Reproduce, exactly and in full, only the lines below from the one containing "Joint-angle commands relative" through the one containing "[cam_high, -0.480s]".

◆ Source material

____________________

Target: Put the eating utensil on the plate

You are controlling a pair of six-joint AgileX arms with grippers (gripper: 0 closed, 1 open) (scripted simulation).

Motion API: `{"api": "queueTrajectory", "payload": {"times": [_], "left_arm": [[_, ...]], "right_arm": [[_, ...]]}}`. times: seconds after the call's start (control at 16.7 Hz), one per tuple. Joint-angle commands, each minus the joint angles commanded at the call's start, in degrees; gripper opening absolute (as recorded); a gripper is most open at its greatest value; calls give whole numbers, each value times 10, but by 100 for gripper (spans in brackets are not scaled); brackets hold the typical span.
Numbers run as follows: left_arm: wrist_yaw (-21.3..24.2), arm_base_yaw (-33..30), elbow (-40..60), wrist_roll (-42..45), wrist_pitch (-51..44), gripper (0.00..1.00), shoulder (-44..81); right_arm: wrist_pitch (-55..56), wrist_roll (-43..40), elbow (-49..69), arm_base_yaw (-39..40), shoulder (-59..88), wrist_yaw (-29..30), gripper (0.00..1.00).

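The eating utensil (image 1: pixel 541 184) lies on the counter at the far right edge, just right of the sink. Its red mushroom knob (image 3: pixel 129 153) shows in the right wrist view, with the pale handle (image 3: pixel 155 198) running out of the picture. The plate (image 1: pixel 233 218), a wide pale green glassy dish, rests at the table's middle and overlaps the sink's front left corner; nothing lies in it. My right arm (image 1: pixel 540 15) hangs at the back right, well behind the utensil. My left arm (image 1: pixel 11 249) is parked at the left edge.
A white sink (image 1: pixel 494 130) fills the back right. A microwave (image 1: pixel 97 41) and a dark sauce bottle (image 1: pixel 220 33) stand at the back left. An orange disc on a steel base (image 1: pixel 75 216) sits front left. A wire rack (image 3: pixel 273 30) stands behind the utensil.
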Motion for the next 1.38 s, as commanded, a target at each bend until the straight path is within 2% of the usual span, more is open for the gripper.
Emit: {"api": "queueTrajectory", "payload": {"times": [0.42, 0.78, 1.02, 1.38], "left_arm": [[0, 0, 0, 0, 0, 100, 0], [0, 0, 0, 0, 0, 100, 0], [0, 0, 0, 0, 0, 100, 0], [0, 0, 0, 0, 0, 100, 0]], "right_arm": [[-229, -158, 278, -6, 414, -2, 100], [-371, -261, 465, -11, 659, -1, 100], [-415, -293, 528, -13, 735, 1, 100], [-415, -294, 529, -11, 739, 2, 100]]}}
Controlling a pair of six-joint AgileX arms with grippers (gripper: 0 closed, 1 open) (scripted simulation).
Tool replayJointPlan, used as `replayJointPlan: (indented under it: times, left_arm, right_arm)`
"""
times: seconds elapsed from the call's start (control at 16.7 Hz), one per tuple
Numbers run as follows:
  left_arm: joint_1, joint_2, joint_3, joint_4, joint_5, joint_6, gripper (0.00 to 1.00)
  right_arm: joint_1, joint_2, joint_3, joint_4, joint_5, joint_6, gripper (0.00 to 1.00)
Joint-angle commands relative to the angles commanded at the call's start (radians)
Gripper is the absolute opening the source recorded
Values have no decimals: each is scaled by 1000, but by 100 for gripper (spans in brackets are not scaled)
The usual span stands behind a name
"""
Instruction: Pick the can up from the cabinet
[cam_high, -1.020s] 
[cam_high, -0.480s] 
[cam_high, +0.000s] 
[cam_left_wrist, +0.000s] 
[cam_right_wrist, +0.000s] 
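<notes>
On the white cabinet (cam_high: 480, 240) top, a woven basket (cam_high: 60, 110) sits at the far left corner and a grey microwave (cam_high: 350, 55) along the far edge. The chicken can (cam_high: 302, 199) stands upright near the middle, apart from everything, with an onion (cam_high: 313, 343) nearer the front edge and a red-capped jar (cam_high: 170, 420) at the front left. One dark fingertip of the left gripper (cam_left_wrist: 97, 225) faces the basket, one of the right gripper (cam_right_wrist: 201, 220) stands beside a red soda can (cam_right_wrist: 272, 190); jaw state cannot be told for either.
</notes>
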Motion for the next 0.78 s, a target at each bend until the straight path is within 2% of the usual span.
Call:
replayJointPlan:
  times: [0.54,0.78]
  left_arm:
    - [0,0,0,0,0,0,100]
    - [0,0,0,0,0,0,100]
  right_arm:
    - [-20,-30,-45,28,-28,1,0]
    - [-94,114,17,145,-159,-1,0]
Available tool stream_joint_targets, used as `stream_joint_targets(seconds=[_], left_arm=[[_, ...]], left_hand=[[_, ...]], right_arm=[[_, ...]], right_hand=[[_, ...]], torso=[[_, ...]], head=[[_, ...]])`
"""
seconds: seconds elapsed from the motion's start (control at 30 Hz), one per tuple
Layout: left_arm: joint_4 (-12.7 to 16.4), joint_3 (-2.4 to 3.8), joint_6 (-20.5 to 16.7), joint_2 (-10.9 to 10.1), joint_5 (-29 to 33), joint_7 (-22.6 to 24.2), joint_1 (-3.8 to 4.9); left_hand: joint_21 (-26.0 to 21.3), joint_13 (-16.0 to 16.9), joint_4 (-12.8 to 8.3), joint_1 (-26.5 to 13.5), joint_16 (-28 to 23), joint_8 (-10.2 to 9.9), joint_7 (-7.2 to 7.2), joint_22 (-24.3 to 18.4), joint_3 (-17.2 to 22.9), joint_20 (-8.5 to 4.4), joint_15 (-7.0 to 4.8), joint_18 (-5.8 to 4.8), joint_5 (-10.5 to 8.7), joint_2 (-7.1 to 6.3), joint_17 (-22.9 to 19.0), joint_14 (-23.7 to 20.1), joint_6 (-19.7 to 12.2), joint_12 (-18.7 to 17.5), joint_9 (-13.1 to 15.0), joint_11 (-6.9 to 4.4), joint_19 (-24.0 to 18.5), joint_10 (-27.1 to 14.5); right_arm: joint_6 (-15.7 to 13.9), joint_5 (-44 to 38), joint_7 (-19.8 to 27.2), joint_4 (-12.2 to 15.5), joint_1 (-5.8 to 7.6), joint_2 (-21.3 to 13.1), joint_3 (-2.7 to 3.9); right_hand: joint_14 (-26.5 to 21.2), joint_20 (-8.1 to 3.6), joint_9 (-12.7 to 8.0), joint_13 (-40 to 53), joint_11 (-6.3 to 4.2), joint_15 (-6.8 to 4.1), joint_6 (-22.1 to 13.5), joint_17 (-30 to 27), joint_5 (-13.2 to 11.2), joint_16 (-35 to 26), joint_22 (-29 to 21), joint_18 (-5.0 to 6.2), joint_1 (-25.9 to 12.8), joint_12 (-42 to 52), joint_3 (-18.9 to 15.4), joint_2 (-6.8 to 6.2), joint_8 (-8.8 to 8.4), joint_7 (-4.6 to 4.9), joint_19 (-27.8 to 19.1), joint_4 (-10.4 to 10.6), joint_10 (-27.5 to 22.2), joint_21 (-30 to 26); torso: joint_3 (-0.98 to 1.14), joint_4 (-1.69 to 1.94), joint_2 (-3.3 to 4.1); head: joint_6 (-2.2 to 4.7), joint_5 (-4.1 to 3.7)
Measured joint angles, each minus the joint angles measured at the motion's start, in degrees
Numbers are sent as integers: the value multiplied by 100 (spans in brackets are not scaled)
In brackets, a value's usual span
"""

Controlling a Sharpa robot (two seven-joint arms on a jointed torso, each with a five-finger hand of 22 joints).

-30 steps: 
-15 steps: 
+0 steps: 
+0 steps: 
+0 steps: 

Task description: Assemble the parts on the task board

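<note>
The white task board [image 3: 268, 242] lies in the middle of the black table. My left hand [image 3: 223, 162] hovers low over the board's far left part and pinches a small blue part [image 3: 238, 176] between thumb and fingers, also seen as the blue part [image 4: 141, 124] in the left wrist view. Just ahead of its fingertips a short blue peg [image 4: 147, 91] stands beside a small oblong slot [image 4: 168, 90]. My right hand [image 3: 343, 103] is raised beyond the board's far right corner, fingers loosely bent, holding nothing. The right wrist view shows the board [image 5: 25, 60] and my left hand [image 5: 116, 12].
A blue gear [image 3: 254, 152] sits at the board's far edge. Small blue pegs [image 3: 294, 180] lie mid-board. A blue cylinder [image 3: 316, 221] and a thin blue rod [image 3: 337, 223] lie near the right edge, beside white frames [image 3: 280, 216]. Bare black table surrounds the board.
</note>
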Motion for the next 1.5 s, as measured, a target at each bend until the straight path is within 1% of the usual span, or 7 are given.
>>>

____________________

◆ Task output
Joint-angle commands relative to the angles commanded at the call's start (radians)
Gripper is the absolute opening the source recorded
Values have no decimals: each is scaled by 1000, but by 100 for gripper (spans in brackets are not scaled)
The usual span stands behind a name
"""
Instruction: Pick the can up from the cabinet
[cam_high, -1.020s] 
[cam_high, -0.480s] 

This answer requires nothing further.